The data centre will be DTCC’s first in Asia and part of the worldwide network in the US, Asia and Europe that collects and stores global OTC derivatives information to bring transparency to the market. The new Singapore data centre will be a key component of the Global Trade Repository’s comprehensive business continuity planning and strategy to ensure that the Global Trade Repository can provide regulators around the world with timely and equal access to transaction information. In addition, the data centre will support market participants in meeting current and future regulatory requirements as supervisors worldwide finalize new rules that will require the reporting of all derivatives and other OTC transactions to trade repositories.
A new European data centre, which is located in the Netherlands, was recently established to support the Global Trade Repository. The data centre in Singapore is expected to be completed and begin initial operations late in the second half of 2012. DTCC also intends to register the Global Trade Repository in Singapore for all five asset classes and will be working closely with Singapore, all regional regulators, as well as industry to gain further acceptance for the Global Trade Repository as DTCC expands its operations into Asia.
“Locating a data centre in Singapore is an important next step in our global expansion and is a reflection of our commitment to enabling DTCC to deliver a robust global network, comprehensive business continuity, and true 24-hour client service,” says Stewart Macbeth, President and CEO of DTCC’s Deriv/SERV LLC subsidiary. “This is becoming even more crucial given Asia’s prominence as a critical component of the global capital markets.”
DTCC was awarded competitive contracts by the global OTC derivatives industry to build repositories to report information to regulators on OTC credit, equity, interest rates, commodities and foreign exchange derivatives transactions across the globe. The global repositories for credit, equity, interest rates and commodity derivatives are currently operational, while the repository for foreign exchange derivatives is expected to be operational later this year.

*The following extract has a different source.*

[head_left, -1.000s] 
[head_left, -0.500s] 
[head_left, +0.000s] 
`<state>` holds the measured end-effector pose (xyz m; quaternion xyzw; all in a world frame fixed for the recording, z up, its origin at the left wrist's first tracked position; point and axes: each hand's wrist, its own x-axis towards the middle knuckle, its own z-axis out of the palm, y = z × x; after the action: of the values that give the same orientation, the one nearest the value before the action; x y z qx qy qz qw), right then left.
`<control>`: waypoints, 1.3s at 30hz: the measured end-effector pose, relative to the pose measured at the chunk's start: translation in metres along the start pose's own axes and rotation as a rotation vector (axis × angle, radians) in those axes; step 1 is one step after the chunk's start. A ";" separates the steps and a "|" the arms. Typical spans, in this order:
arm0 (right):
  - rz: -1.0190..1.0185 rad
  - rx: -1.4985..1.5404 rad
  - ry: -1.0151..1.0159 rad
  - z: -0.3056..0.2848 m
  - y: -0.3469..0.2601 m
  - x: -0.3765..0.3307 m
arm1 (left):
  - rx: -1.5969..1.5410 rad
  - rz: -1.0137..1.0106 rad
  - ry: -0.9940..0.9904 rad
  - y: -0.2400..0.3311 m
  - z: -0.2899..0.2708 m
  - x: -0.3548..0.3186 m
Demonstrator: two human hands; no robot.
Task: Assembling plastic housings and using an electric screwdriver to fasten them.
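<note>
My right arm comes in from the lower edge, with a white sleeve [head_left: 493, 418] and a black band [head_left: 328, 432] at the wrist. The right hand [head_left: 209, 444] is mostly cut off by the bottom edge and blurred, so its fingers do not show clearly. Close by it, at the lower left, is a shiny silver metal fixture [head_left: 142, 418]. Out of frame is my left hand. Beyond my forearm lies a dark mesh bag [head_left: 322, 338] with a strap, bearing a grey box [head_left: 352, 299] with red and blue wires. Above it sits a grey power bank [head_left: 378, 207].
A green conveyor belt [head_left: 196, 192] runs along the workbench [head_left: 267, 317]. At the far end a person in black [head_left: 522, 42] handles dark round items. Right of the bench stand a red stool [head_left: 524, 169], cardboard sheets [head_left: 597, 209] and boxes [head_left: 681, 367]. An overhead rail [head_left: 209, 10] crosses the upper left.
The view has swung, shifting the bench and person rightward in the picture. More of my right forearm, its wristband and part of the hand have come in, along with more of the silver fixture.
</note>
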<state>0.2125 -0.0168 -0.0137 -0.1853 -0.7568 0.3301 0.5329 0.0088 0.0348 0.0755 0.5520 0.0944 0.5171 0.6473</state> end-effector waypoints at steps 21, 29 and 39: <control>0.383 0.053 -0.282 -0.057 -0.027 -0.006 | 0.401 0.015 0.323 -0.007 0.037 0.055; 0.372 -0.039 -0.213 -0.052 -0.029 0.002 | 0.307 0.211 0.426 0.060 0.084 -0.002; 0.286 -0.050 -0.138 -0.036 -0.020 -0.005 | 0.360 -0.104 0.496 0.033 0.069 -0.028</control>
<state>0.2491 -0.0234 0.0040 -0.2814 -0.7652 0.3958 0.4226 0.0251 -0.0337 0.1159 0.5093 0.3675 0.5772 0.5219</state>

DTCC developed the first trade repository in the world for OTC credit derivatives, initially called the Trade Information Warehouse (TIW). TIW now houses trade information on more than 98% of all the OTC credit derivatives globally. DTCC then subsequently received industry approval, following a competitive process, to develop global trade repository services for equity, interest rate, commodity (with the European Federation of Energy Traders) and foreign exchange (with SWIFT) OTC markets.
As part of its support for the markets, DTCC also developed a separate, web-based regulatory portal that permits regulatory agencies from around the world, based on voluntary reporting agreements and supervisory authority entitlements, to obtain near real-time information on credit derivatives trading. That portal was later expanded to include OTC equity derivatives and interest rate derivatives, and will also be used for commodities and foreign exchange trading reporting. Some 40 regulatory agencies globally currently use the portal for derivatives monitoring.